Blacks have been losing political power in immigrant-heavy urban cores because non-citizens are not identified by the Census and are counted for redistricting.
And that’s what the critics of Trump’s census change are really terrified of.
Los Angeles provides a particularly stark example. For over a decade, African-American leaders in Los Angeles have been complaining to the Justice Department that blacks have fewer city council seats than they should. Instead, the seats are going to Hispanics because the districts are being drawn to benefit Hispanics instead of blacks.
But how could this happen, you ask? The lines are being drawn that way because the Census does not seek accurate citizenship data in the decennial census, and Los Angeles doesn’t use citizenship population to draw districts of equal citizen population.
Blacks in Los Angeles County are nearly all American citizens. The same is not true for the Los Angeles Hispanic population. Yet the exercise in line-drawing of county council seats treats non-citizens and citizens exactly alike.
These trend lines go back decades, and using census data to draw lines that did not take into account citizenship provided a mighty tailwind for Hispanic politicians to march through and unseat black leadership.
The Justice Department Voting Section has routinely received complaints from black civic leaders in Los Angeles that the DOJ should take action to create an additional African-American seat on council. That’s harder to do with the foggy Census citizenship data now available. As a result non-citizens are given the same political clout in line-drawing as citizens are given.
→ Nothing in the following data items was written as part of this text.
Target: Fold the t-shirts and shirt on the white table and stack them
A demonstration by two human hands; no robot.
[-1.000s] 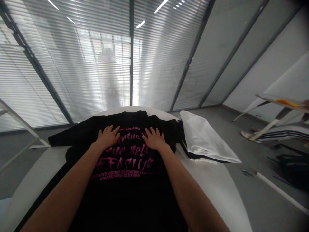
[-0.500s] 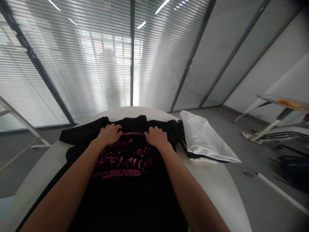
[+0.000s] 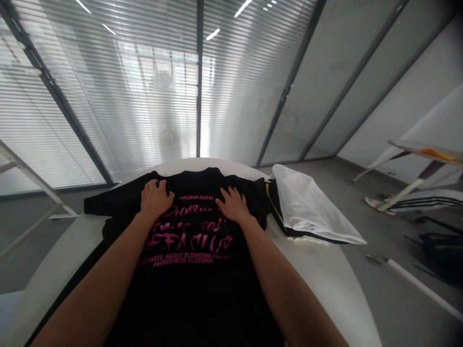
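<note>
A black T-shirt (image 3: 195, 299) with pink lettering lies spread over the white round table (image 3: 325, 284), its collar toward the far edge. On its upper left part rests my left hand (image 3: 155, 198), fingers spread and pressed on the cloth. My right hand (image 3: 233, 203) lies flat on the upper right part, beside the top line of print, its fingers apart. Neither hand grips the fabric. To the right, folded white cloth (image 3: 311, 205) sits with dark cloth beneath it, close to the shirt's right sleeve.
Glass panels with blinds (image 3: 152, 111) stand beyond the table. At the right are another table (image 3: 423, 150) with an orange item on it, striped cloth (image 3: 430, 200) below, and a white pole (image 3: 423, 286) near the floor. A white metal frame (image 3: 32, 176) stands left.
My left hand has slid left and its fingers have spread. My right hand's fingers have opened out a little. The shirt's shoulders lie flatter, and the top line of print shows fully.
</note>
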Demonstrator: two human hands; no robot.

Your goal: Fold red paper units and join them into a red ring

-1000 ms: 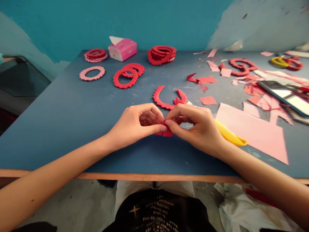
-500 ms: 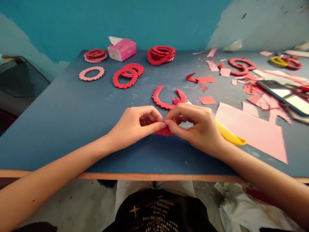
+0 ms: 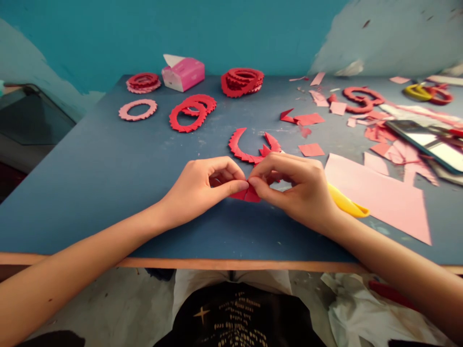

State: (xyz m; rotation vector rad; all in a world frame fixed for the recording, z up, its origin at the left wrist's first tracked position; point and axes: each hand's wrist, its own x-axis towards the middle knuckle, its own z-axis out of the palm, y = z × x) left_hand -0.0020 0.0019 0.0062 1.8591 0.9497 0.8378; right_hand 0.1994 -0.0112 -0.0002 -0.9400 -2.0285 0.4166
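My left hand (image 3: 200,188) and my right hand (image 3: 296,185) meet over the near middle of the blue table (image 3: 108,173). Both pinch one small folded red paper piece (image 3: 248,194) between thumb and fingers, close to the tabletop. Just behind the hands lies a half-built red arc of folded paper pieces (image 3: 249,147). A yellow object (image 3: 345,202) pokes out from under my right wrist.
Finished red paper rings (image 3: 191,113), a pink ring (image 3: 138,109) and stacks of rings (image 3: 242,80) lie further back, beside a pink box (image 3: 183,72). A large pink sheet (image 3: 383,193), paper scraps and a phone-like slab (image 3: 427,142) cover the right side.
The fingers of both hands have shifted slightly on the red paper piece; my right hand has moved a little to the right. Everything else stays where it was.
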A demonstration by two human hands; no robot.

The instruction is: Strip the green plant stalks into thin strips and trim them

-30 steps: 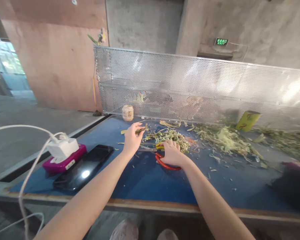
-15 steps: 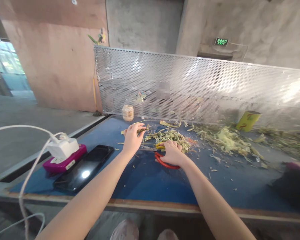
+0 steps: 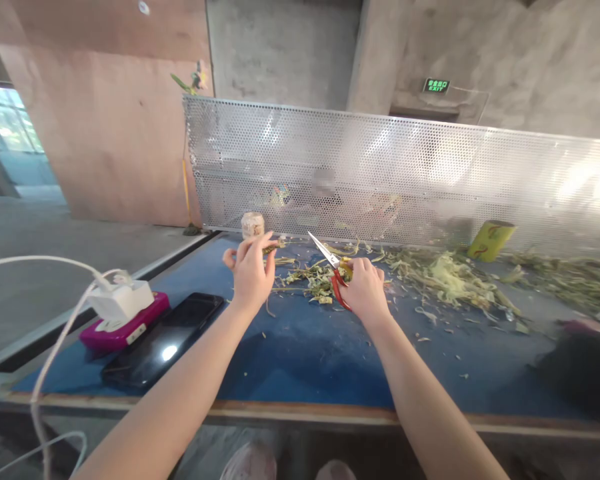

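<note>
My right hand is closed round the handles of a pair of scissors, one handle red and the other yellow. Its blades look nearly together and point up and to the left, above the table. Pinched in my left hand is a small greenish-brown dried plant piece, partly hidden by the fingers. Between and just beyond my hands lies a loose pile of dried plant cuttings on the blue tabletop.
A jar stands behind my left hand. A black phone and a magenta power strip with a white charger lie left. To the right are a dried stem heap and a yellow can; a perforated metal screen rises behind.
The scissors have come up off the pile, swinging from lying leftward to pointing up and left. My left hand has shifted slightly left with its plant piece, away from the blades.
</note>
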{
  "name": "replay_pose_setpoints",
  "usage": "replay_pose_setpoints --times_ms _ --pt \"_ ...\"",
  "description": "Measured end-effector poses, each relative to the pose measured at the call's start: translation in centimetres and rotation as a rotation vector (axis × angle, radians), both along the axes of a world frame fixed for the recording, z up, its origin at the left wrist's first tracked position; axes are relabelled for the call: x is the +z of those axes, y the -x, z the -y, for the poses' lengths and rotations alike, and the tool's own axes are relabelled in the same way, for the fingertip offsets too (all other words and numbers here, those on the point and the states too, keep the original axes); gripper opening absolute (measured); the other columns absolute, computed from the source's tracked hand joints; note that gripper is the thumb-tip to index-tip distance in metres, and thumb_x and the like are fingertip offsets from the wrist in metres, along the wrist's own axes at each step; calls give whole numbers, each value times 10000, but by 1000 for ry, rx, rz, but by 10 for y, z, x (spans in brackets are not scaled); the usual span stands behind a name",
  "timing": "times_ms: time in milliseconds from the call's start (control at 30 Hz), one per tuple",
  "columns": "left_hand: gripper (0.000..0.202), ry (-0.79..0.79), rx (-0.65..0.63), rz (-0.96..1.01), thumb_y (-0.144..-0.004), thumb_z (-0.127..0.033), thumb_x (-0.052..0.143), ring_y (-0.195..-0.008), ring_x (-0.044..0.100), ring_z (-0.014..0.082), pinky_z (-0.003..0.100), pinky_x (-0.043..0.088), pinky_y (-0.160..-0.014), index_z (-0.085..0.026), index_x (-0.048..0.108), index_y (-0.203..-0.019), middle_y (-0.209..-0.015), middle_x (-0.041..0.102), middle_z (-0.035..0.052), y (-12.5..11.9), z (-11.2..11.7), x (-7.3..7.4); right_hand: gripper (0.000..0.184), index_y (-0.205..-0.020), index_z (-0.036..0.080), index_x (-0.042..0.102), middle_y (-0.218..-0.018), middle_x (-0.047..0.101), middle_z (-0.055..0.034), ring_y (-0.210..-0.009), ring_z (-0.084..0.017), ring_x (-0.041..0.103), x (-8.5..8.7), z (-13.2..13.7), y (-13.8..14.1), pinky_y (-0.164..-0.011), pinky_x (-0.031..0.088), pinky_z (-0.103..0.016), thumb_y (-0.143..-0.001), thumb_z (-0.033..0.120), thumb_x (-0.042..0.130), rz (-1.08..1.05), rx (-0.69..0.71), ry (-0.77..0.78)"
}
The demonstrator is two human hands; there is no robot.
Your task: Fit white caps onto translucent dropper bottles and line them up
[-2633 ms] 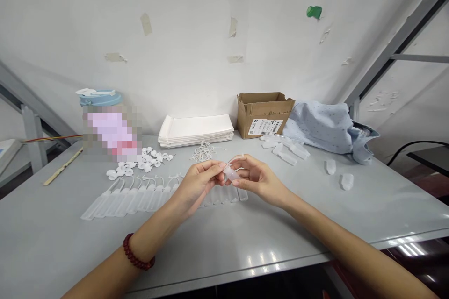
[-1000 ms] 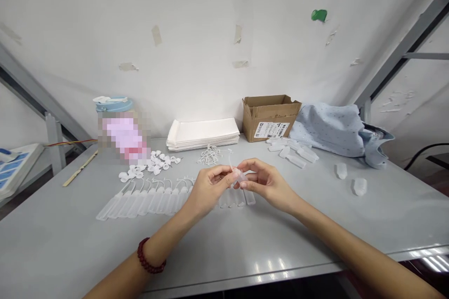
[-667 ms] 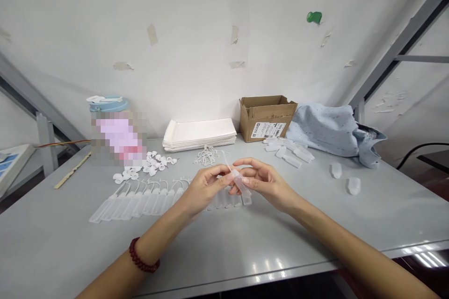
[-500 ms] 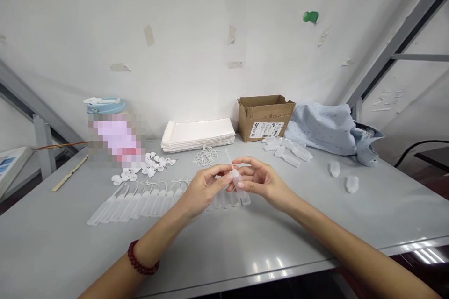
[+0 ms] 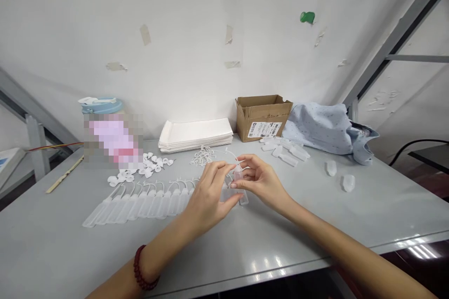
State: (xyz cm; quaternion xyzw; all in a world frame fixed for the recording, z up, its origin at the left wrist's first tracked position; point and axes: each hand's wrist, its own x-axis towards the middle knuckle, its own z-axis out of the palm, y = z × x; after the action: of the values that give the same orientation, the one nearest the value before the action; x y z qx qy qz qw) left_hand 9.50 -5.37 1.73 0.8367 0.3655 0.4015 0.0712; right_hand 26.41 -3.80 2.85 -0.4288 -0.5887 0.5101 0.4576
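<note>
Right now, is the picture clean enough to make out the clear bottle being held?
Head view: light soft and even, shadows faint; glare streaks only at the table front edge; wide-lens stretch toward the corners; a pixelated block hides one item; the clear bottle in the right hand reads faint against grey.

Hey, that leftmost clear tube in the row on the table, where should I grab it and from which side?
Probably pinch the leftmost tube at its wide near end, coming from the left and above. Its left flank is free on the table, its right flank lies against the next tube, and the thin hooked far tip looks flimsy.
</note>
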Motion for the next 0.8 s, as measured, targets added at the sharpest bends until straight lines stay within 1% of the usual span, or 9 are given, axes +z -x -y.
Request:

The Trump administration’s decision to ask for citizenship data can help stop a subtle but effective form of vote dilution in African-American communities. Savvy administration officials might consider defending the 2020 Census on these terms.
Los Angeles isn’t the only city where black citizens are losing political clout because of waves on non-citizen immigration -- waves that would be automatically counted for allocating political seats after 2020 if the Trump administration did not act to create a more accurate Census.
Redistricting games are always played on the margins. A line moved a few blocks, a concentrated cluster of one race tossed overboard into a district with a majority of the other race, or a single percentage point buoyed by non-citizens can make all the difference between victory and defeat. The Justice Department didn’t help decades ago when it sued to create more Hispanic districts in Los Angeles -- no doubt relying on foggy citizenship data because the citizenship question didn’t exist in the decennial census.
No matter how you slice it, failing to account for non-citizens in drawing district lines hastened the withering away of black political power in Los Angeles.
While it is true that “waves” of Latino immigrants changed the political structure of the city, it happened sooner and at a faster pace than it would have if only citizens were counted for redistricting.
When the Census failed to seek citizenship data, the resulting redistricting always provided non-citizen-heavy places a political subsidy. The earliest and most obvious victims are usually blacks in urban areas.
Had the GOP dreamed up a scheme to dilute black political power by terminating a hypothetical Census citizenship question, we would have heard endlessly about Jim Crow. For a change, the Jim Crow charge would have been accurate.